_INSTRUCTIONS FOR THE TASK_
Copy out the entries below exactly as they stand, but only from the line containing "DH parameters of" through the line containing "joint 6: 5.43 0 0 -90".

_Records contained in a dataset_
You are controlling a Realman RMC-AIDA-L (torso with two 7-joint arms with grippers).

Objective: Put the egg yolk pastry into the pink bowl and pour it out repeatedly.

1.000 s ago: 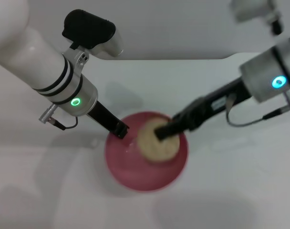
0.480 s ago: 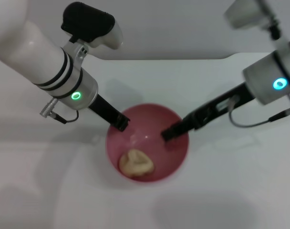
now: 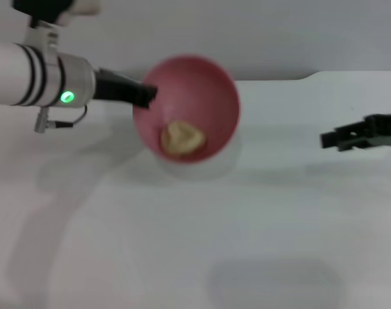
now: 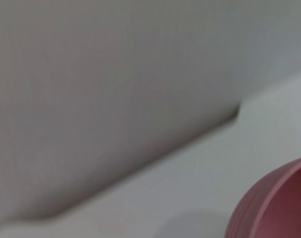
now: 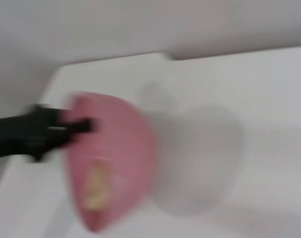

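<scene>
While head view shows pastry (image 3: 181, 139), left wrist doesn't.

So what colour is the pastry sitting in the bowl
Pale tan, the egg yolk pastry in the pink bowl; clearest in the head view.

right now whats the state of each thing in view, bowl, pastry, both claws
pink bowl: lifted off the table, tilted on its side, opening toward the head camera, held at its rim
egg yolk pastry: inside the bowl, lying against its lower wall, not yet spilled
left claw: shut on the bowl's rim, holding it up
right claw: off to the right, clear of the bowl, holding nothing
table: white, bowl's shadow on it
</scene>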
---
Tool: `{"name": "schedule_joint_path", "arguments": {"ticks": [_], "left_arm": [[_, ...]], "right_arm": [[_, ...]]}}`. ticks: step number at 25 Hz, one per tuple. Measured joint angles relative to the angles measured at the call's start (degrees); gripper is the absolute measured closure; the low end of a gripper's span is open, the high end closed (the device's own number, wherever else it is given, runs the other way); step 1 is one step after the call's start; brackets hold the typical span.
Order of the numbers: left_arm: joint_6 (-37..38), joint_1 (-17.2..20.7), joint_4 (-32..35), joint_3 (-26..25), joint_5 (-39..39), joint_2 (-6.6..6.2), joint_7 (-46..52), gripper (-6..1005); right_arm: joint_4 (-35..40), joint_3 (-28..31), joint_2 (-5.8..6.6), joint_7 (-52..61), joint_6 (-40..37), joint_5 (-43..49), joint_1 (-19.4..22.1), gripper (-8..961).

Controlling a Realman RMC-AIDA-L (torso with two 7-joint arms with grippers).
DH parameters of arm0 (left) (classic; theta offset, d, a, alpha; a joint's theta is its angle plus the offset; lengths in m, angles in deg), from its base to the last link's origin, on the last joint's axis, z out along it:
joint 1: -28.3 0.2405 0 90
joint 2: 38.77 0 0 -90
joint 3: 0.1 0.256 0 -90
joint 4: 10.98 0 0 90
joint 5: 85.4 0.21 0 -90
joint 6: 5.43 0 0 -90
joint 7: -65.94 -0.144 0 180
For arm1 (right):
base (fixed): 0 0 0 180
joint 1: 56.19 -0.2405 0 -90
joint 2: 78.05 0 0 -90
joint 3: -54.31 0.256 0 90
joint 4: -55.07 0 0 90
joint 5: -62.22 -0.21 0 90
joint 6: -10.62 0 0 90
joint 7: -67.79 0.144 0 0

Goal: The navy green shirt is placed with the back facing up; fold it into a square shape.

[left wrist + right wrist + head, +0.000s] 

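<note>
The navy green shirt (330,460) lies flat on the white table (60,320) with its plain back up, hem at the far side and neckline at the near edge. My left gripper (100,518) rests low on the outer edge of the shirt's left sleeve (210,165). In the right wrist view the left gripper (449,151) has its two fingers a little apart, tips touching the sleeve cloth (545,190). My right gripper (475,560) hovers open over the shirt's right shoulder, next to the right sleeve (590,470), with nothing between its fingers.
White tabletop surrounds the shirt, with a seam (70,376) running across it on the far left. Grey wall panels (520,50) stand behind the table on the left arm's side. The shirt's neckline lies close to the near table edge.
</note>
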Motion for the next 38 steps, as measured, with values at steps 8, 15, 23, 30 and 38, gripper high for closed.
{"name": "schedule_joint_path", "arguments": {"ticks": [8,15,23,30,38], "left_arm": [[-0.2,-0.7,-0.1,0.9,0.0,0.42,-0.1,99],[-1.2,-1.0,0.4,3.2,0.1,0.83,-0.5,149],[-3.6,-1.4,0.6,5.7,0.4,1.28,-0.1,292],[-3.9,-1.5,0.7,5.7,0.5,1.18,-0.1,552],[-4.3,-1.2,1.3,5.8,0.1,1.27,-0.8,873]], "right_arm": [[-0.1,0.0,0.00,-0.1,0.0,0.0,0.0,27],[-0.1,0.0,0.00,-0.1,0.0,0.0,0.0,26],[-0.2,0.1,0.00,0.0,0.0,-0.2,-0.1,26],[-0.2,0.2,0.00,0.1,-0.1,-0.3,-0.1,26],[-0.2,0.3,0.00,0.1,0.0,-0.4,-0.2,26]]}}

_RESPONSE FOR THIS EXERCISE_
DH parameters of arm0 (left) (classic; theta offset, d, a, alpha; a joint's theta is its angle plus the offset; lengths in m, angles in deg), from its base to the last link's origin, on the last joint's axis, z out along it:
joint 1: -28.3 0.2405 0 90
joint 2: 38.77 0 0 -90
joint 3: 0.1 0.256 0 -90
joint 4: 10.98 0 0 90
joint 5: 85.4 0.21 0 -90
joint 6: 5.43 0 0 -90

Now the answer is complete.